The author of ‘Beasts of No Nation’, Uzodinma Iweala, has expressed that Nigeria needs another independence and ought to be dissolved.
Uzodinma made the statement in his article,’Nigeria’s Second Independence: Why the Giant of Africa Needs to Start Over’, published in Foreign Affairs.
The American magazine of international relations and United States foreign policy is published by the Council on Foreign Relations (CFR).
Uzodinma’s call comes as Africa’s most crowded country plans for the general elections planned for February and March 2023.
The author demands that one of the answers for the political difficulties of the nation is its disintegration.
As citizens face serious security and economic issues, he urged them to choose if they believe Nigeria’s existence as a state should proceed or to expire.
“Nigeria’s political system defies neat packaging”, stressed the son of ex-Finance Minister and WTO DG Ngozi Okonjo-Iweala.
“Scholars have labeled it everything from the facetious “chaosocracy” to the more benign “entrepreneurial democracy” to the pejorative “kleptocracy.”
Uzodinma said such tags wrongly recommend that Nigeria’s problems originate from individual moral downfalls inside the political class.

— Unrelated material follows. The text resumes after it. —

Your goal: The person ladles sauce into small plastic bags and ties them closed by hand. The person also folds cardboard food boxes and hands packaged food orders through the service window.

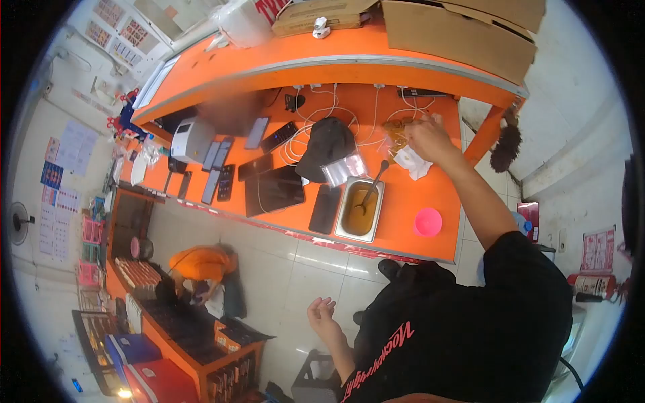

Referring to specialists’ suggestion of good leadership and good governance, the Harvard graduate accepts no individual, however well benevolent, can fix the difficulties.
“Nothing should be off-limits for discussion – even the dissolution of the country”, he suggested.
“Before doing anything else, Nigerians need to decide: Do they want the patchwork entity named Nigeria to remain Nigeria?
“It is a reasonable question, given that the country is the arbitrary product of colonial boundaries.”
Uzodinma said in their quest to form a working system, residents shouldn’t “limit their thinking to outdated and flawed U.S. and European models of democracy”.
The novel writer won the Hoopes Prize and Dorothy Hicks Lee Prize for Outstanding Undergraduate Thesis while in Harvard, among different distinctions.